Everything that is Good (Reprise)

Yesterday, we looked at how Julian of Norwich oriented herself towards her faith and desires. The things she knew were a little weird — wanting to witness Christ’s Passion and a near-fatal illness — she asked for on the condition that God not give them to her if they weren’t good for her; and the things she knew were representative of the kingdom of God — true contrition, loving compassion, and longing for God — she prayed without condition. On May 13, 1373, at the age of “thirty and a half years old,” she received her wishes, and during a very severe illness, her feverish hallucinations took the form of a series of sixteen visions of Christ on the cross (Ch 2, 3).* When she later reflected on this experience in her writing, she called them “a revelation of love [of] Jesus Christ, our endless bliss” (Ch1). Julian’s experience was full of contradiction. Many of the things she saw where horrible, and yet the overall message was one of beautiful and expansive love. Today, as we start to dig into the text further, I’d like to look at two images of love and comfort from Chapter 5, in what is not only one of the most famous passages in Julian, of the entire canon of Christian mystical literature.
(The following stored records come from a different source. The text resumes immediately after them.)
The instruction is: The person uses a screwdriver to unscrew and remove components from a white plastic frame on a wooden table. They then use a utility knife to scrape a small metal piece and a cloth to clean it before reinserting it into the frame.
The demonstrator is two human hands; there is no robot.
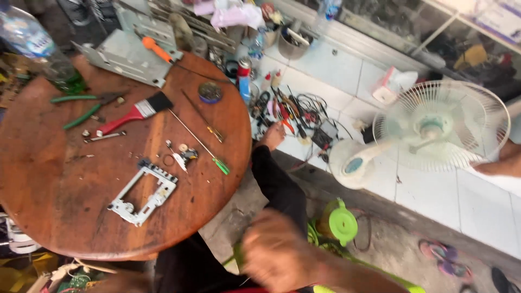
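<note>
Two hands show: one hand (273,135), on a dark sleeve, reaches past the bench (65,206) edge into a heap of small tools and wires (293,111) on the white tiled ledge (434,190), its fingers buried so its grip cannot be told, while the other hand (277,255) is a close blur low in the frame, its hold likewise unclear. On the round wooden bench lie a grey metal frame (144,191), a green-handled screwdriver (203,146), a red-handled brush (135,114) and green pliers (87,111); a white fan (434,130) stands on the ledge.
</note>
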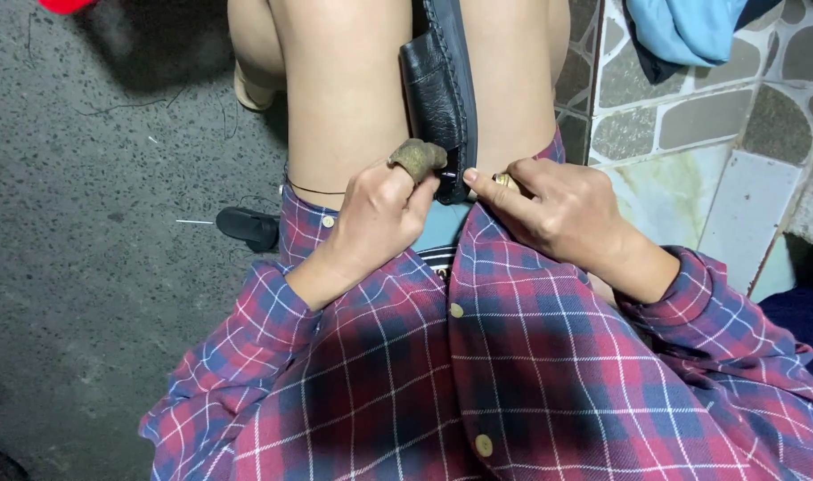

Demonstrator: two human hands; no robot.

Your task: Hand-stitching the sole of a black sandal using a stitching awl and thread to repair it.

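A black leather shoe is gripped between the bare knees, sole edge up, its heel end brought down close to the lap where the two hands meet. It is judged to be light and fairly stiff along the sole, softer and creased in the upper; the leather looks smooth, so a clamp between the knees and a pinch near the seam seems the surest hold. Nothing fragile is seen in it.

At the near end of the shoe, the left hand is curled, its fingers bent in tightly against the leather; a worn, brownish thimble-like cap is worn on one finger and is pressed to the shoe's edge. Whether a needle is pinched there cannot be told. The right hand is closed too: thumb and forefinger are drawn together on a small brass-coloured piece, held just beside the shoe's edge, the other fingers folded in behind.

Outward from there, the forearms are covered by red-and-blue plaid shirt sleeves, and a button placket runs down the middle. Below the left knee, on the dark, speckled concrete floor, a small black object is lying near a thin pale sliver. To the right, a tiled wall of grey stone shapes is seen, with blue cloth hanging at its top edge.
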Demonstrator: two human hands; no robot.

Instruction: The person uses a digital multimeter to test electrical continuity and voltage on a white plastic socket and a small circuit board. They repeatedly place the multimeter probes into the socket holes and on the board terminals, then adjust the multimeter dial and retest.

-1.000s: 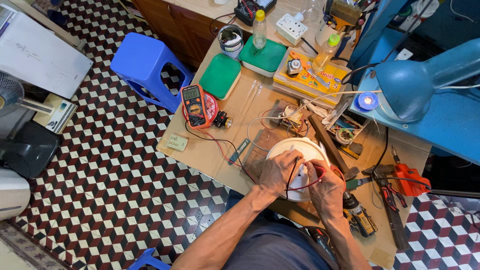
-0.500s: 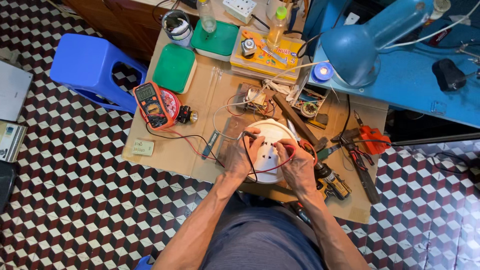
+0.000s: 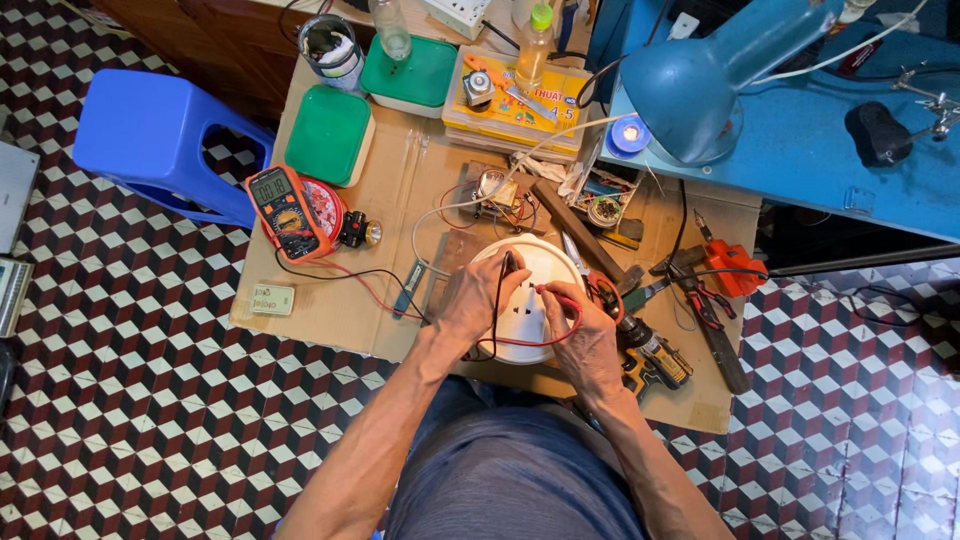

The first ‘showing’ was of flood flowing from under Christ’s crown of thorns and streaming down his face, “freely and copiously, a living stream …” (Ch 4). But in the midst of this bloody vision which she experienced as a ‘physical sight’ she also had a ‘spiritual sight’ of God’s love. She writes:

I saw that he is to us everything which is good and comforting for our help. He is our clothing, who wraps and enfolds us for love, which is so tender that he may never desert us. And so in this sight I saw that he is everything which is good, as I understand. And in this he showed me something small, no bigger than a hazelnut, lying in the palm of my hand, as it seemed to me, and it was as round as a ball. … I was amazed that it could last, for I thought that because of its littleness it would suddenly have fallen into nothing. And it was answered in my understanding: It lasts and always will, because God loves it; and thus everything has being though the love of God. (Ch 5)

It’s the second of these images, the hazelnut, that gets the most discussion, but on this reading, what stuck out to me was the first, the image of Christ as our coat. The idea of Christ as clothing is at least as early as Paul (and probably even earlier), and has been an important part of Christian baptismal imagery for as long as we have records, but Julian plays with it here in an interesting way. In the biblical usage, the image highlights the transformation that takes place upon conversion (and daily after that). In Romans 13.14, Paul urges the Romans to avoid various kinds of sin and “Instead, put on the Lord Jesus Christ, and make no provision for the flesh, to gratify its desires.” And in Galatians 3.27-28, he writes, “As many of you as were baptized into Christ have clothed yourselves with Christ. There is no longer Jew or Greek; there is no longer slave or free; there is no longer male and female, for all of you are one in Christ Jesus.” But as deployed by Julian, the image instead highlights comfort: Christ “wraps and enfolds us for love.” This is a lovely complement to the biblical and baptismal image. For as much as Christianity is about transformation, the challenge that such change represents is unsustainable if that’s all there is. Just as we need rest as much as we need hard work, our hearts need comfort as much as they need transformation.

This leads us once again to the famous image of the hazelnut, from which Julian understands three things: that all things are made by God, loved by God, and preserved by God. But this is not just an image of divine providence for her. As much as it is an image of God’s care for the kosmos, she also recognizes that this has consequences for her life. For how can she put her trust in anything so small and fragile instead of the great and loving God who creates, loves, and sustains it all? She writes:

For this is the reason why our hearts and souls are not in perfect ease, because here we seek rest in this thing which is so little, in which there is no rest, and we do not know our God who is almighty, all wise, and all good, for he is true rest.

So in both this images we see this balance of comfort and challenge. The image of the coat reminds us of the transformation that our faith requires, but also of the comfort of God’s love. And the image of the hazelnut reminds us that everything is loved and sustained by God, but also that nothing that small and contingent can ever satisfy the longings of our hearts.

And so, in this Lenten season, let us carry the truths of these images with us. Let us not forget that we are called to be transformed but are also loved deeply just as we are, and that the whole world is beloved by God but that only in God will we find the true rest we need.

I’ll end today’s reflection with Julian’s prayer at the end of the chapter:

God, of your goodness give me yourself, for you are enough for me, and I can ask for nothing which is less which can pay you full worship. And if I ask anything which is less, always I am in want; but only in you do I have everything.

Amen.

 

* Unless noted, all quotes are taken from the long text of Julian or Norwich’s Revelations of Divine Love as translated and set in Julian of Norwich, Showings, translated by Edmund Colledge and James Walsh. The Classics of Western Spirituality. Mahwah, NJ: Paulist Press, 1978.